Захар и Ильяс раньше работали в одну смену, но с приездом Гасана договорились изменить график. Они навязчиво опекали его, не оставляя одного даже в туалете, совсем как когда-то Белу. Открыто доктору Сабитову не угрожали, но и так было ясно, что в случае любого неповиновения до адвокатов дело не дойдет. Его убьют без сожаления и гнева. И тоже не останется никаких следов, могилы, дома, фотокарточек, дневников. Никто не станет его искать.
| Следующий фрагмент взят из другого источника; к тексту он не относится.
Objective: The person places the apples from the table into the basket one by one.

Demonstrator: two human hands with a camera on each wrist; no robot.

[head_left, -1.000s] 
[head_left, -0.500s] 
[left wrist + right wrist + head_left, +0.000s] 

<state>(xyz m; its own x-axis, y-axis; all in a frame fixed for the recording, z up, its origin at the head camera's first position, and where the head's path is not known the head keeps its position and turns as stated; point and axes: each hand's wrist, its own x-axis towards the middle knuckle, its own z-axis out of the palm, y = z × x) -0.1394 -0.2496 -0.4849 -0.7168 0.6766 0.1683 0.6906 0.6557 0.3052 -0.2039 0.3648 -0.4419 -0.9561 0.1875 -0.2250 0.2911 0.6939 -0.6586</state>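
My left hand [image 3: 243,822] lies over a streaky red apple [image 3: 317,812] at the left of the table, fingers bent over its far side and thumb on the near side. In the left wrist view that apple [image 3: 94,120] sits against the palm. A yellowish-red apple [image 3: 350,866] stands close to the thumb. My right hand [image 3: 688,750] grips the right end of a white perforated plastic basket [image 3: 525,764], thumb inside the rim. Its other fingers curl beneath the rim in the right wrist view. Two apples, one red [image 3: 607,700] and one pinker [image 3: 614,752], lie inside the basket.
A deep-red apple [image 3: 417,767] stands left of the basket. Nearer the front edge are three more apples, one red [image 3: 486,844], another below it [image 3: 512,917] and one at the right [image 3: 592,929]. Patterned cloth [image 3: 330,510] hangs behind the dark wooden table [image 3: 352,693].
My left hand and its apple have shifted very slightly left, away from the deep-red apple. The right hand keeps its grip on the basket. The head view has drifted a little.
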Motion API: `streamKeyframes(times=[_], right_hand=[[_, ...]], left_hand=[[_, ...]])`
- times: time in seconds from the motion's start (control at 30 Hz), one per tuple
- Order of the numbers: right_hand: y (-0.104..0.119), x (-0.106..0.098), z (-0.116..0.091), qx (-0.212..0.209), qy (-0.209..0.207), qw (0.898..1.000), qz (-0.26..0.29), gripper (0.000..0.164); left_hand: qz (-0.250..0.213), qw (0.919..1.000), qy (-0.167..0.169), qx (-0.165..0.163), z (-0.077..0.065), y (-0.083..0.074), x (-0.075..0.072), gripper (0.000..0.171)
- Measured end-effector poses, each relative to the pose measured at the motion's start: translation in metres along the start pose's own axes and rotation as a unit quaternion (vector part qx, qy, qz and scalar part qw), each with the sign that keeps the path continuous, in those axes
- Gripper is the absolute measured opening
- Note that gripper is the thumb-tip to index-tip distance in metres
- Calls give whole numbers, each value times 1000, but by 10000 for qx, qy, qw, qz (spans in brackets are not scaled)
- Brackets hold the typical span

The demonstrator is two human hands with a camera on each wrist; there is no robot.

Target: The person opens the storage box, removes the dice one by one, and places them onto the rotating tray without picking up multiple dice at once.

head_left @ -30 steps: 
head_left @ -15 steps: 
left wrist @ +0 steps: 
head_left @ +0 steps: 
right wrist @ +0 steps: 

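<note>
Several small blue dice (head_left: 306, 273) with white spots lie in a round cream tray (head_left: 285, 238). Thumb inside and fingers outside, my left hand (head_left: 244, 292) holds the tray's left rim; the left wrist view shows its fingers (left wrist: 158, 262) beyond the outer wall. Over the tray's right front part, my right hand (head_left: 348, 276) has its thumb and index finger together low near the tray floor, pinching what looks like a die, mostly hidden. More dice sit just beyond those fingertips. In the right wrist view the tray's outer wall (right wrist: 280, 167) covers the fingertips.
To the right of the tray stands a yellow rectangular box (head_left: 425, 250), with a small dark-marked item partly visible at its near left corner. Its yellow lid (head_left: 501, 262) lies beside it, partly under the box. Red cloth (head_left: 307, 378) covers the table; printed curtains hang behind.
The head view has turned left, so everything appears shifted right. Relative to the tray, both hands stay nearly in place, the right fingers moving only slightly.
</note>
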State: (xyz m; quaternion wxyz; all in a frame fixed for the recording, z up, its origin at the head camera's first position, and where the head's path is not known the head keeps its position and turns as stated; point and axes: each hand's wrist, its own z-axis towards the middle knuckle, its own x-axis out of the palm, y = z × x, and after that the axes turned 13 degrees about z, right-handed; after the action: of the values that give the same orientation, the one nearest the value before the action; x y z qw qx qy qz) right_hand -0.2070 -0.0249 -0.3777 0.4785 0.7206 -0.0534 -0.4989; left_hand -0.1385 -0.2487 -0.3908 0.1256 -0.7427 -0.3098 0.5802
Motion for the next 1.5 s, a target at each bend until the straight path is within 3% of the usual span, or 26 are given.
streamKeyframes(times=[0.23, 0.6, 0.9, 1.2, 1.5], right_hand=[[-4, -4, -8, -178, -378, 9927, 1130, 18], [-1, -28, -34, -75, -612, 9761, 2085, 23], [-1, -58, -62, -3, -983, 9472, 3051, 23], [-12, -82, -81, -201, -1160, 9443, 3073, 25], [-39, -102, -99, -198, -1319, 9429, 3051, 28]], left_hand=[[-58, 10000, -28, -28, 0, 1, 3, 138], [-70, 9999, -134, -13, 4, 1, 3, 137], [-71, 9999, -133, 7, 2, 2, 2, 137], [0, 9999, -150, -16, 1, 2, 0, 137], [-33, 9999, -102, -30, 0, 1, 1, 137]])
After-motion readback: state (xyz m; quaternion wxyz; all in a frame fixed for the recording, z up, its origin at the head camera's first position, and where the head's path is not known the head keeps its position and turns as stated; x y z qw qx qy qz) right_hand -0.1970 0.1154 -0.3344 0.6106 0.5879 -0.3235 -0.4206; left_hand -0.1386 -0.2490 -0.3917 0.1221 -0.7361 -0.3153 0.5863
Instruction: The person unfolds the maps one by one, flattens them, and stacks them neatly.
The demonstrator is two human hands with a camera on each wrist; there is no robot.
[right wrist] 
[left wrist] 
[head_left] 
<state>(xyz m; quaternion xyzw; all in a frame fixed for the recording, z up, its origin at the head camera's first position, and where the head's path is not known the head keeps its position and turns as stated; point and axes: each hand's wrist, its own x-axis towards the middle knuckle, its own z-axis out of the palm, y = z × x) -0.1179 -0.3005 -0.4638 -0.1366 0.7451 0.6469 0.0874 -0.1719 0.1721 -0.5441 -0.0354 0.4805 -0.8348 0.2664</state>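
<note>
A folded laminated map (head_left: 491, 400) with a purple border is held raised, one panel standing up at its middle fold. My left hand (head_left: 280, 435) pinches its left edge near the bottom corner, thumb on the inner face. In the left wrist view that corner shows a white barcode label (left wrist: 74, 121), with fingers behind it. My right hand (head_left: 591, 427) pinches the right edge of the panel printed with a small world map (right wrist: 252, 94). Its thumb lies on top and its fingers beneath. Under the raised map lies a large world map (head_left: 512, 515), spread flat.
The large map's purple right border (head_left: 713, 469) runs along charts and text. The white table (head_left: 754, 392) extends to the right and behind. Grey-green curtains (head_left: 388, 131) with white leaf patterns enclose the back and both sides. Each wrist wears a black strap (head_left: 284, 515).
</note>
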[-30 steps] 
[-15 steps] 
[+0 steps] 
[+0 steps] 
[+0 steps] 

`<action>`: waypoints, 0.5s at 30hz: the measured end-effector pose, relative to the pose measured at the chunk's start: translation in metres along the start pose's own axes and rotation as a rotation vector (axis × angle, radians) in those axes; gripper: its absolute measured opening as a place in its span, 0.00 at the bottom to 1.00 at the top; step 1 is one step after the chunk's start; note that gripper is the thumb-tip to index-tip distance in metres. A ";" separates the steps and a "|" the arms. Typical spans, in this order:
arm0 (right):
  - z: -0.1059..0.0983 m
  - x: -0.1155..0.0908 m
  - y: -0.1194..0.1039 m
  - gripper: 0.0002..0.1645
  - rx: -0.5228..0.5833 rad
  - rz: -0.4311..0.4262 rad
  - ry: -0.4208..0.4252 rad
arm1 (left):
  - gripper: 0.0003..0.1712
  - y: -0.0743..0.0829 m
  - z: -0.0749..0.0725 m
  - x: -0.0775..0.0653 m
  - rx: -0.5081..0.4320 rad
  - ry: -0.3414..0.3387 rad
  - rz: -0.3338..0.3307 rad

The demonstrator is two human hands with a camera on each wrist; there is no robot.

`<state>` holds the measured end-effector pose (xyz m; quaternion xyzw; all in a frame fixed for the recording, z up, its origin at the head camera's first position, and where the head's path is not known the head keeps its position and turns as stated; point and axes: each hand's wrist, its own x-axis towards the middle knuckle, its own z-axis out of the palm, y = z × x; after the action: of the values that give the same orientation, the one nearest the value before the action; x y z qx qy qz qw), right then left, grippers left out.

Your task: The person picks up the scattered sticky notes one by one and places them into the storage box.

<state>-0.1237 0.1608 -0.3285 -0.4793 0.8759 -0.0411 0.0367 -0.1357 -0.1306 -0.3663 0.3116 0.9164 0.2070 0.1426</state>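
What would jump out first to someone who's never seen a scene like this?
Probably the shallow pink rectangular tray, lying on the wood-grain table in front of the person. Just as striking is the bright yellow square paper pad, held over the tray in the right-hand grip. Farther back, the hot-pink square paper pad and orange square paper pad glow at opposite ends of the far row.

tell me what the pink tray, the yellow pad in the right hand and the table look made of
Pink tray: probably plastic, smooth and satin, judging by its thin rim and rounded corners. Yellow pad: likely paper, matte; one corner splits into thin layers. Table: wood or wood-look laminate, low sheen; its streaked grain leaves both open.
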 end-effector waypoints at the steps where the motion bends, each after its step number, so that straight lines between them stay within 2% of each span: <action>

В мотеле Гасан прожил три дня, показавшихся вечностью. Деньги отдал в местный национальный «общак». Даже ел он не то, что мог себе позволить, а то, что готовили в эмигрантском бараке чеченки: безвкусный, приготовленный в духовке лаваш, жесткую баранину с магазинными приправами.

«Товарищи» явно готовились к марш-броску через границу, но он не знал никаких подробностей предстоящей операции, кроме тех, что для ее успешной реализации не хватало денег. Несколько светлых часов обычной, полной родственных забот и сердечных откровений московской жизни с Боженой затянулись плотным бельмом преступной путаницы, которую Ильяс и Захар называли то чеченской национальной идеей, то борьбой за победу исламских ценностей. Ему стало безразлично, что делать, с кем, для чего. Он потерял веру в себя и надежду, что это можно изменить.